In the records below, find the line containing "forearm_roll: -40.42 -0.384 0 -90" and retype it and every line after it exactly, adding nothing.

[Data items]
= = = =

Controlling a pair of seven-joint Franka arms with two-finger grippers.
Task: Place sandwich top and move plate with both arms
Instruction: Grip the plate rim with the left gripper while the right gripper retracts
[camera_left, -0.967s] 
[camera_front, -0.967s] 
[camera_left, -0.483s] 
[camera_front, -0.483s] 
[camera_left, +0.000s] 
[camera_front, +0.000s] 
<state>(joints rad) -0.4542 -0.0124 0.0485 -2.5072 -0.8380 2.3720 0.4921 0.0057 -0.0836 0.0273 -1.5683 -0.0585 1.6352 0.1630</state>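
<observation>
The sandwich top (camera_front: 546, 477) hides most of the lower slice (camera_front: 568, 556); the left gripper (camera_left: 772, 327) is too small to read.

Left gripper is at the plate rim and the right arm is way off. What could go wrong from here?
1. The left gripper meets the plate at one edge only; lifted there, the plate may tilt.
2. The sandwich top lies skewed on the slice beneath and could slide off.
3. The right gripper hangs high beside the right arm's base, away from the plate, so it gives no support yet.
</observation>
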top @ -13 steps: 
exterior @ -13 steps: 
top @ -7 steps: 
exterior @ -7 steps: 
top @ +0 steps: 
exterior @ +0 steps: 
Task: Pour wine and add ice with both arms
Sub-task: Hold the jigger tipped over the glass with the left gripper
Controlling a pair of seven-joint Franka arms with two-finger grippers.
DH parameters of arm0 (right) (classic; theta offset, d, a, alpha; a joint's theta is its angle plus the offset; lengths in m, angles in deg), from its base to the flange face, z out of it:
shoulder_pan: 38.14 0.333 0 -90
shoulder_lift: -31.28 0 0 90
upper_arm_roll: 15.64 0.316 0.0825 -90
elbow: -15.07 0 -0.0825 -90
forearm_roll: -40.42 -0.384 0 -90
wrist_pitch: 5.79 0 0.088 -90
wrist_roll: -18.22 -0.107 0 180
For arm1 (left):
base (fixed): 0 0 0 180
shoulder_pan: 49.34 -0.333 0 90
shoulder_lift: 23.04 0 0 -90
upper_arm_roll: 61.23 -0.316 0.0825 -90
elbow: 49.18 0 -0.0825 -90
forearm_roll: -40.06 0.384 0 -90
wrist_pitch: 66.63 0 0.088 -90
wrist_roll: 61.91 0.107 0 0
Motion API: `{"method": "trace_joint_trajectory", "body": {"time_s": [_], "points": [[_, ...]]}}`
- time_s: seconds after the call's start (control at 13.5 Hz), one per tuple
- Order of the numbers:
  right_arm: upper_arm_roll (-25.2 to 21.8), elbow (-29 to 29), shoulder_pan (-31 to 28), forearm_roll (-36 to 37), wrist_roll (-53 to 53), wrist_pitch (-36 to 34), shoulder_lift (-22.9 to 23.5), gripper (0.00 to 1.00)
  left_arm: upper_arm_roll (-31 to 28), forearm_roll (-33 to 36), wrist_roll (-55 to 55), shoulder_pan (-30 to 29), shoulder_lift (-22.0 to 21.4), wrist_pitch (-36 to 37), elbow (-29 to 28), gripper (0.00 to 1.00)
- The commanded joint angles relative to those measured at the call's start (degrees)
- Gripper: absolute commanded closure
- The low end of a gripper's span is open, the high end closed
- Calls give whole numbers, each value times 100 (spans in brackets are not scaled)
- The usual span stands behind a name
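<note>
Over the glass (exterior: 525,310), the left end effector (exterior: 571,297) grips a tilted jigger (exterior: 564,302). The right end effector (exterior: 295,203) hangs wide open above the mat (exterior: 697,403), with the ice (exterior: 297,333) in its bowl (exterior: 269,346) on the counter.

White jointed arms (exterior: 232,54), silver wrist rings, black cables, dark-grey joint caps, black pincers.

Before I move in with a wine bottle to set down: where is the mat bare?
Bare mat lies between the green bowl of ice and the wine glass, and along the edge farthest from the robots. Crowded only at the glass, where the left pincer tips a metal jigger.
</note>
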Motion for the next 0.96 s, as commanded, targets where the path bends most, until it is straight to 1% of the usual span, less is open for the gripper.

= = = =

◆ Output of the exercise:
forearm_roll: -40.42 -0.384 0 -90
wrist_pitch: 5.79 0 0.088 -90
wrist_roll: -18.22 -0.107 0 180
For arm1 (left):
base (fixed): 0 0 0 180
shoulder_pan: 49.34 -0.333 0 90
shoulder_lift: 23.04 0 0 -90
upper_arm_roll: 61.23 -0.316 0.0825 -90
elbow: 49.18 0 -0.0825 -90
forearm_roll: -40.06 0.384 0 -90
wrist_pitch: 66.63 0 0.088 -90
wrist_roll: 61.91 0.107 0 0
Motion API: `{"method": "trace_joint_trajectory", "body": {"time_s": [_], "points": [[_, ...]]}}`
- time_s: seconds after the call's start (control at 13.5 Hz), one per tuple
- Order of the numbers:
  right_arm: upper_arm_roll (-25.2 to 21.8), elbow (-29 to 29), shoulder_pan (-31 to 28), forearm_roll (-36 to 37), wrist_roll (-53 to 53), wrist_pitch (-36 to 34), shoulder_lift (-22.9 to 23.5), gripper (0.00 to 1.00)
  left_arm: upper_arm_roll (-31 to 28), forearm_roll (-33 to 36), wrist_roll (-55 to 55), shoulder_pan (-30 to 29), shoulder_lift (-22.0 to 21.4), wrist_pitch (-36 to 37), elbow (-29 to 28), gripper (0.00 to 1.00)
- The commanded joint angles relative to those measured at the call's start (degrees)
- Gripper: absolute commanded closure
- The low end of a gripper's span is open, the high end closed
- Calls give whole numbers, each value times 100 (spans in brackets are not scaled)
- The usual span stands behind a name
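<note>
Over the glass (exterior: 525,310), the left end effector (exterior: 571,297) grips a tilted jigger (exterior: 564,302). The right end effector (exterior: 295,203) hangs wide open above the mat (exterior: 697,403), with the ice (exterior: 297,333) in its bowl (exterior: 269,346) on the counter.

White jointed arms (exterior: 232,54), silver wrist rings, black cables, dark-grey joint caps, black pincers.

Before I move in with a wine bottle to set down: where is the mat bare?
Bare mat lies between the green bowl of ice and the wine glass, and along the edge farthest from the robots. Crowded only at the glass, where the left pincer tips a metal jigger.
</note>
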Motion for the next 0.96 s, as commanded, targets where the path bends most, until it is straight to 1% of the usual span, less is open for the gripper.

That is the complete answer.